*Work to complete*: Only the lines below starting at the one containing "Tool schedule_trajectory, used" and ending at the one containing "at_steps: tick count" belong in the answer, each copied exactly.

*Dataset section*:
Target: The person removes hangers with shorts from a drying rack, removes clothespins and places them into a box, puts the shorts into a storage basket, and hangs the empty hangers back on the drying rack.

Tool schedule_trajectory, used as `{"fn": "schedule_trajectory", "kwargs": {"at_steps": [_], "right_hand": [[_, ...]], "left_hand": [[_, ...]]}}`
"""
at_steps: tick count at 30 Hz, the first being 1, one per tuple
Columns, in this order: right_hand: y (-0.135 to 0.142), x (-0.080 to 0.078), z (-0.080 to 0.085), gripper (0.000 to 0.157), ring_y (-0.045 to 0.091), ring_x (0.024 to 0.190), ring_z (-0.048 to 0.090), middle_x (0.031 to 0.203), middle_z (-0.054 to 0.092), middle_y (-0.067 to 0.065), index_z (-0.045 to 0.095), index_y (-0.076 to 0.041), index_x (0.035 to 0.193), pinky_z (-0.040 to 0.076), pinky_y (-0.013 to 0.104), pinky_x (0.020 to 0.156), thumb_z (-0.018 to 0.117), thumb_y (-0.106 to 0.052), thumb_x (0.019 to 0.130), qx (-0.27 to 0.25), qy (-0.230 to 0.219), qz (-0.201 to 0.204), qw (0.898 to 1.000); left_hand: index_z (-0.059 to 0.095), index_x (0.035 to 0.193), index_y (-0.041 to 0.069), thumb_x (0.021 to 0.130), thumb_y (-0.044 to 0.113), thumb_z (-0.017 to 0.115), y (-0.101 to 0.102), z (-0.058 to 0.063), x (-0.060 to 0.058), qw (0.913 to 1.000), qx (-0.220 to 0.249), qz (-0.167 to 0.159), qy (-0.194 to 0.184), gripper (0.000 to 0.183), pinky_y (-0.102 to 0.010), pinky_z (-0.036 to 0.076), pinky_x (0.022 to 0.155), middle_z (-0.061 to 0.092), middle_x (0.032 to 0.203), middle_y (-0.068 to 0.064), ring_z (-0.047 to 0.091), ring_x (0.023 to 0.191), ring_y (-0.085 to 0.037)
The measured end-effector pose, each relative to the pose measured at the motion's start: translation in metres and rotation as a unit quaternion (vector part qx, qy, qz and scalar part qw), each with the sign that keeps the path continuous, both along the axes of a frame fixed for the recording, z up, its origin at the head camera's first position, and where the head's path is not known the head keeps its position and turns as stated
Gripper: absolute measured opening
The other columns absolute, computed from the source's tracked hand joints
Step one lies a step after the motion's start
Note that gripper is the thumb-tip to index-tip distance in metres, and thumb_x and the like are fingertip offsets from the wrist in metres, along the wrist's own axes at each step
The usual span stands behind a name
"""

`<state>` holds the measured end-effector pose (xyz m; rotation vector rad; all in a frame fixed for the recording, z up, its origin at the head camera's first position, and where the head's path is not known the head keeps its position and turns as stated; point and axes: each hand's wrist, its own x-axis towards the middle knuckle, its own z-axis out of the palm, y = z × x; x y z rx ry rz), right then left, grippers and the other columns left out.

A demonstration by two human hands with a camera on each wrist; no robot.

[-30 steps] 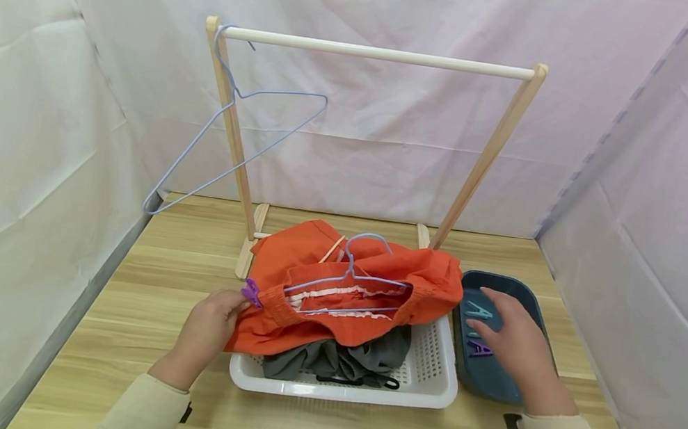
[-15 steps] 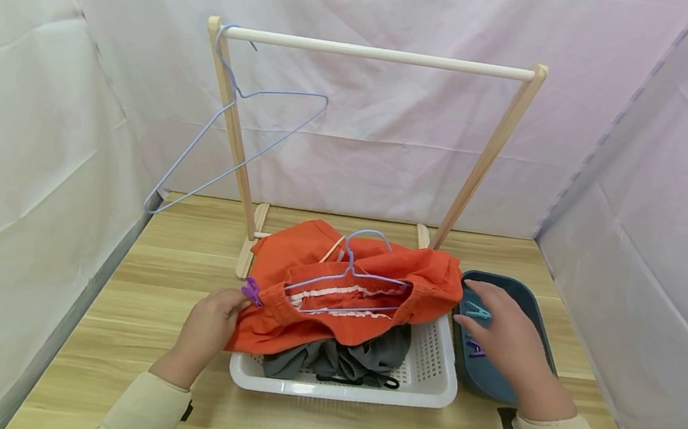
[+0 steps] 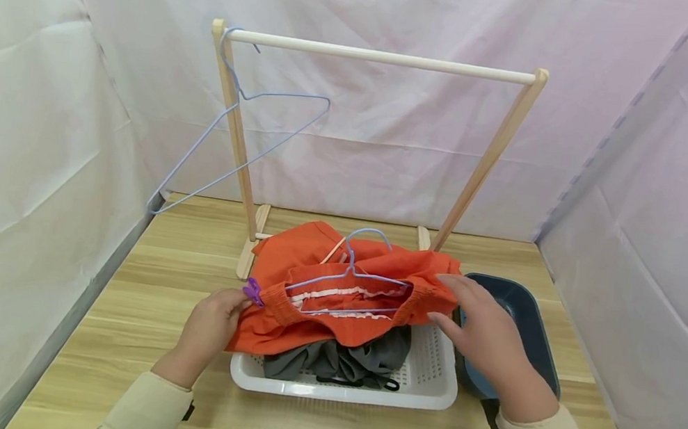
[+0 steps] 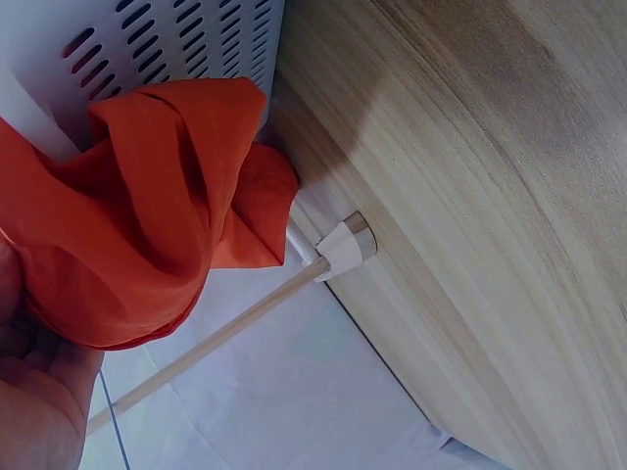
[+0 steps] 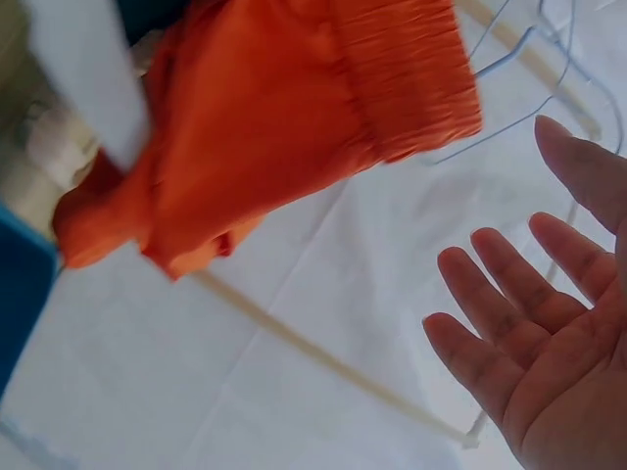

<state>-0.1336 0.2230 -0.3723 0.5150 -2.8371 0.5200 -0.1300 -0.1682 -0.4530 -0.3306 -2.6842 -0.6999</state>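
Note:
Orange elastic-waisted shorts (image 3: pixel 345 323) lie over a white basket (image 3: pixel 338 390), with a light-blue wire hanger (image 3: pixel 350 264) inside the waistband. A purple clothespin (image 3: pixel 253 292) is clipped at the waistband's left end. There my left hand (image 3: pixel 213 323) grips the orange fabric just beside the clothespin; the left wrist view shows cloth bunched over its fingers (image 4: pixel 59 372). My right hand (image 3: pixel 485 334) hovers at the waistband's right end, thumb and fingers spread around it. In the right wrist view its palm faces up with nothing in it.
Dark grey cloth (image 3: pixel 335 360) lies in the basket under the shorts. A dark blue tray (image 3: pixel 536 332) stands at the right, partly behind my right hand. Behind is a wooden rack with a white rail (image 3: pixel 379 56), another blue hanger (image 3: pixel 246 96) hanging at its left end.
My right hand has moved left from over the tray to the right end of the shorts. My left hand keeps its hold at the left end.

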Motion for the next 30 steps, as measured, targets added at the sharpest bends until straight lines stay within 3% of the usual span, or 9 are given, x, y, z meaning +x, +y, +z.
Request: {"fn": "schedule_trajectory", "kwargs": {"at_steps": [10, 17, 30], "right_hand": [[-0.030, 0.000, 0.009, 0.059, 0.027, 0.105, 0.061, 0.123, 0.061, 0.010, 0.060, -0.008, 0.127, 0.057, 0.039, 0.072, 0.085, -0.017, 0.073, 0.010, 0.068, 0.087, 0.994], [-0.051, -0.001, 0.015, 0.058, 0.024, 0.104, 0.062, 0.119, 0.063, 0.009, 0.063, -0.008, 0.123, 0.057, 0.035, 0.070, 0.086, -0.019, 0.071, 0.014, 0.117, 0.152, 0.981], [-0.093, -0.003, 0.018, 0.051, 0.021, 0.109, 0.062, 0.124, 0.061, 0.006, 0.062, -0.012, 0.126, 0.057, 0.033, 0.077, 0.080, -0.027, 0.080, 0.044, 0.106, 0.227, 0.967]], "left_hand": [[0.072, 0.094, 0.001, 0.082, -0.005, 0.070, 0.001, 0.001, 0.000, 1.0000, 0.002, 0.007, -0.007, 0.013, -0.046, 0.056, 0.079, 0.071, 0.092, -0.013, 0.067, 0.088, -0.030], [0.072, 0.094, 0.003, 0.083, -0.004, 0.069, 0.001, 0.001, 0.000, 0.9995, 0.016, 0.011, -0.024, 0.013, -0.047, 0.055, 0.080, 0.071, 0.093, -0.012, 0.067, 0.089, -0.030], [0.072, 0.093, 0.003, 0.084, -0.003, 0.069, 0.001, 0.001, 0.001, 0.9992, 0.021, 0.014, -0.031, 0.012, -0.049, 0.055, 0.081, 0.071, 0.093, -0.013, 0.067, 0.088, -0.032]]}}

*Result of this exercise*:
Tool schedule_trajectory, used as `{"fn": "schedule_trajectory", "kwargs": {"at_steps": [_], "right_hand": [[_, ...]], "left_hand": [[_, ...]]}}`
"""
at_steps: tick count at 30 Hz, the first being 1, one per tuple

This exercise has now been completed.